From a spectator's perspective, however, the presence of Othello's knife in his nightmare is also a reminder of the previous knife which had assumed some prominence in the film—that in which Iago had observed Desdemona's and Cassio's distorted reflection upon their first arrival in Cyprus. In triggering the recollection of the earlier scene, the knife in Othello's fantasy world serves as a reminder that his vision of Desdemona and Cassio has been deliberately rendered blurred by the interposing presence of Iago. The association punctures the impression of Othello's power as subject not object of the film's gaze by reminding the spectator of the strategic interference that now determines his observation of the world. Shortly afterwards, Othello watches from behind a muslin hanging as Desdemona searches for the missing handkerchief. Our spectatorial position is once again aligned with his so that we, too, see her only indistinctly through the distorting muslin filter. His stepping from behind this curtain in order to bring her into a clarity of focus has several parallel moments throughout the film. After his brief vigil sitting watching Desdemona sleep before he kills her, for example, Othello deliberately moves aside the flimsy curtain with his staff that he (and we with him) might see her more clearly. His several efforts to move aside the various obstructions that cloud his view of Desdmona are, however, futile. The flimsy fabrics that constantly interpose themselves between him and his wife are Parker's metaphors for a blurring of his vision that has taken place on a more fundamental emotional level. His attempts to manoeuvre his way around such material obstructions merely serve to emphasize his inability to lift the emotional filter that has been placed over his vision.
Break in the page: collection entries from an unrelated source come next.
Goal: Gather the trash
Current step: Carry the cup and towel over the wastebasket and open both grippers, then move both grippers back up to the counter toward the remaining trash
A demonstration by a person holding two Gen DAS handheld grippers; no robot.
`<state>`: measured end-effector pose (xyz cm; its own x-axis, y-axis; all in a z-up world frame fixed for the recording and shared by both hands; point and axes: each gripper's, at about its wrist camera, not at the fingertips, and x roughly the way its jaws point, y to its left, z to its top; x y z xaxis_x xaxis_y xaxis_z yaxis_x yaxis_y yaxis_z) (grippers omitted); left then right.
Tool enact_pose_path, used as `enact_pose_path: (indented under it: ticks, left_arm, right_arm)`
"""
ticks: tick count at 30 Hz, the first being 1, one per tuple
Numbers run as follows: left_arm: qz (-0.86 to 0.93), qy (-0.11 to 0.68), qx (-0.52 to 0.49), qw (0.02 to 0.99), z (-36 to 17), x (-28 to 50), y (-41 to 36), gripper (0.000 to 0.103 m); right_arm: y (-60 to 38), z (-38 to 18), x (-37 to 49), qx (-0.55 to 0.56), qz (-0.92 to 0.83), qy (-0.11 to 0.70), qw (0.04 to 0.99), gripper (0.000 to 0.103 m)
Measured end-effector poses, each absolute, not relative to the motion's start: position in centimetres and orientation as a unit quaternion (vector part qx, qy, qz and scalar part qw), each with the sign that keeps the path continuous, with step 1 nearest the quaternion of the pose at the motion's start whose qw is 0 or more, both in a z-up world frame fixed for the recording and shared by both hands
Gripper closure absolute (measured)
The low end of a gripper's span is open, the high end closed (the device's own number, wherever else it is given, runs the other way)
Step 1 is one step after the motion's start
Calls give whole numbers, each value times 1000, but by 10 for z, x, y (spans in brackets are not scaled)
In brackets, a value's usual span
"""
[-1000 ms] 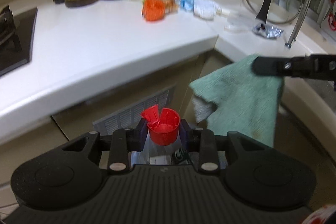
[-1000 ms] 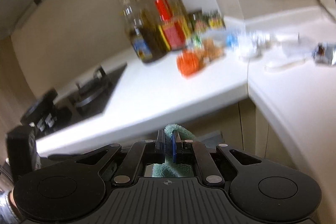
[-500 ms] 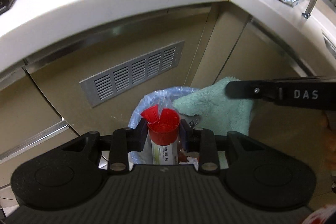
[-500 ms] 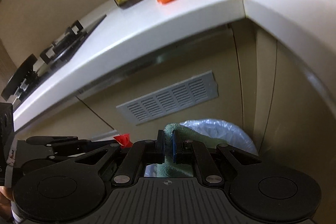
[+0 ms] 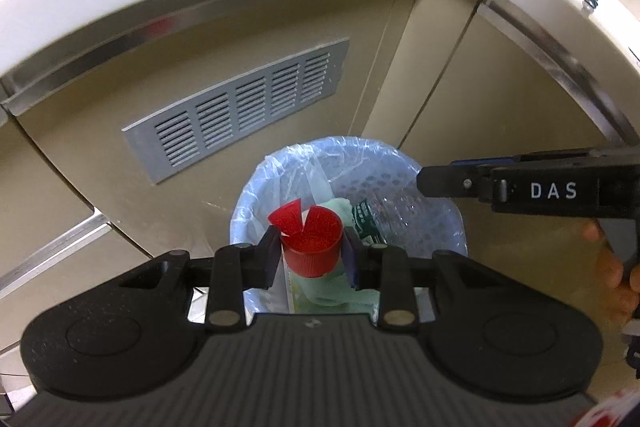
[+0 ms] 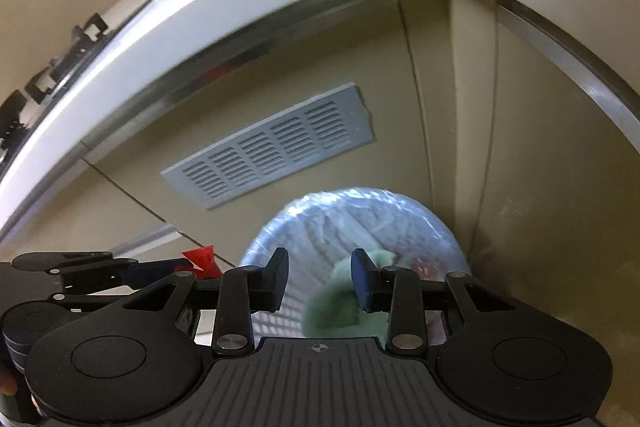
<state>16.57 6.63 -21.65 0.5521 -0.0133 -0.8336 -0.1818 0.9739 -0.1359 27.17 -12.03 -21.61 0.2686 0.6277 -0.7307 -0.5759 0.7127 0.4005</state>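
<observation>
Hovering over the round perforated bin with its pale blue plastic liner (image 5: 434,187), we have both grippers close together above the opening. Our left gripper (image 5: 312,247) has its jaws partly closed and clamped on the neck of a clear plastic bottle with a red flip-top cap (image 5: 310,237), which hangs just above the near rim of the bin. Our right gripper (image 6: 320,277) has just been opening its jaws; they now stand moderately apart, and the pale green fluffy cloth (image 6: 340,303) shows blurred below them, inside the bin, no longer pinched. We cannot tell whether a corner of it still brushes the right-hand pad.

The risks we see from here:
- If the cloth clings to that pad, it could be dragged back out when we lift the right gripper.
- The bottle sits over the near edge, not the middle; released here it could strike the rim and tumble to the floor, or snag the loose liner and pull it inward.
- The right gripper's fingers (image 5: 452,181) reach across the far side of the bin, so moving both at once could knock them together.
- The cap's lid stands open, so any liquid left inside could spill.
</observation>
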Motion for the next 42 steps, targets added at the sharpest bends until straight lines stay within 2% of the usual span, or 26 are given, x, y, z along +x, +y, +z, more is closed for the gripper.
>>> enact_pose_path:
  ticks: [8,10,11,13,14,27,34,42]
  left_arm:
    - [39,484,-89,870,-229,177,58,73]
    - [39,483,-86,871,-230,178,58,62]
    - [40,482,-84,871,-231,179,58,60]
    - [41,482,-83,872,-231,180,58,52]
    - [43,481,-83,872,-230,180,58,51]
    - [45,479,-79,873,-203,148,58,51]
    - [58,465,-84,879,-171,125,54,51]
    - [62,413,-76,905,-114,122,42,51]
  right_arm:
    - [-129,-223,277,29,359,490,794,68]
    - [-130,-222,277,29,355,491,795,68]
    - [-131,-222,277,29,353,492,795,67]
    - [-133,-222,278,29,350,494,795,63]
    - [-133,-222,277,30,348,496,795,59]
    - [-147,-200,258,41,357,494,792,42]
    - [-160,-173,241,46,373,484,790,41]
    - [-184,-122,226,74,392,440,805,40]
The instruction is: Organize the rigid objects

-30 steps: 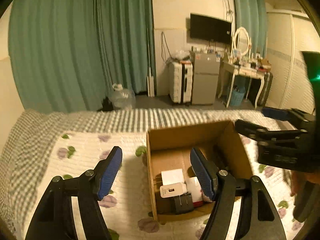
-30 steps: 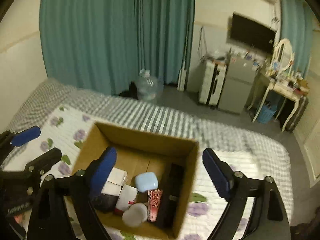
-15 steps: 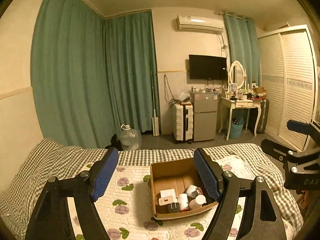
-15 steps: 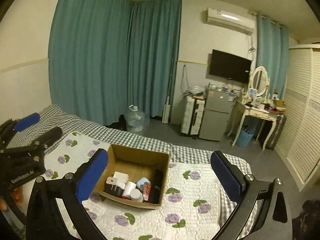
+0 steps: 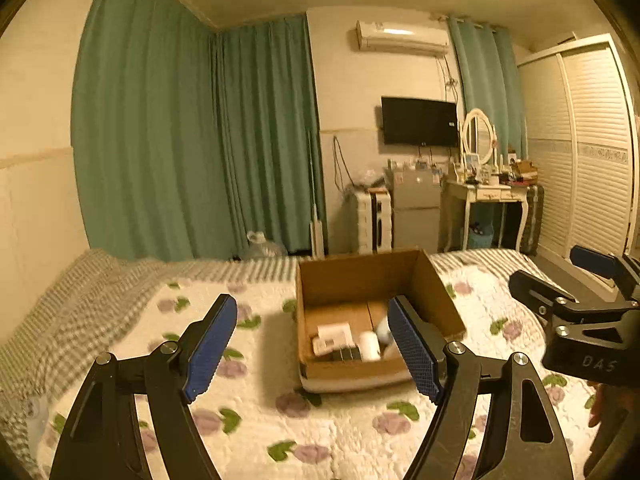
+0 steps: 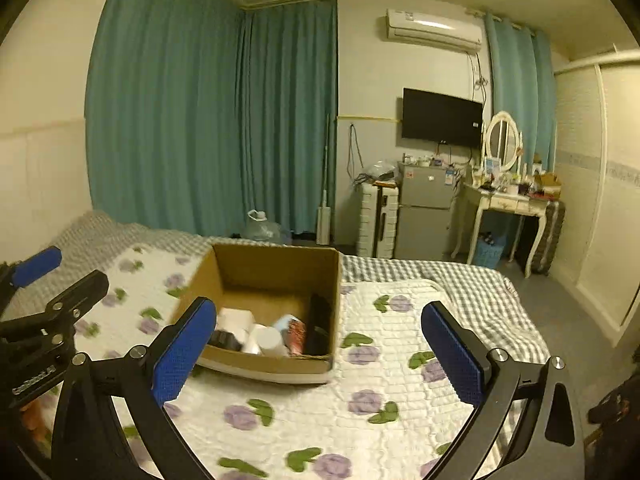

The irony of Othello's parodically directorial ‘Look’ moment is, therefore, that, far from being able to influence others' ways of looking, not even his own gaze is reliable, having been distorted by the interposing filter of Iago's vicious interpretative lens (itself a construct of the real director, Parker). Although the composition of the shot of Desdemona's approach here, and of Desdemona more generally at other moments in the film, is advertised as being part of Othello's perception, when we look upon Desdemona, what we are made most aware of is the discrepancy between the (innocent) woman whom we see and the (adulterous) woman whom Othello sees in the same figure. The fact that we are looking as it were with him serves only to emphasize the distinction between his and our reading of the image we have jointly received. Thus, being aligned with his point of view does not ultimately generate an unShakespearean kinship between audience and Othello, but rather reinforces a sense of the failings in his vision and, therefore, most commonly of the (wholly Shakespearean) gulf between him and us.
‘SET YOU DOWN THIS’: THE BLACK MAN IN WHITE PUBLIC SPACE
Unlike many Shakespeare films of the past decade (most obviously Baz Lurhmann's William Shakespeare's ‘Romeo + Juliet’ and Christine Edzard's As You Like It), and many theatrical productions of Othello over the same period which have deliberately courted topical resonances, Parker's Othello does not update its source drama to modern times, nor does it explicitly draw out any contemporary parallels. In fact, although evidently stylistically of its moment, Parker's film shows every sign of attempting to abstract itself from topical allusions of all kinds through its firmly historical 1570 setting. Nevertheless, Shakespeare's play is so brimful of emotive triggers not exclusive to moment or context that it can scarcely escape chiming with contemporary narratives in a reception context.13 Just as no contemporary production of The Merchant of Venice can duck the resonances of being played in a post-Holocaust world, so no contemporary production of Othello can be oblivious of how the interracial encounters in the play relate to those beyond its bounds. The increasingly multicultural nature of our world renders this necessary, and an ostensibly distant temporal setting for the production does nothing to circumscribe this.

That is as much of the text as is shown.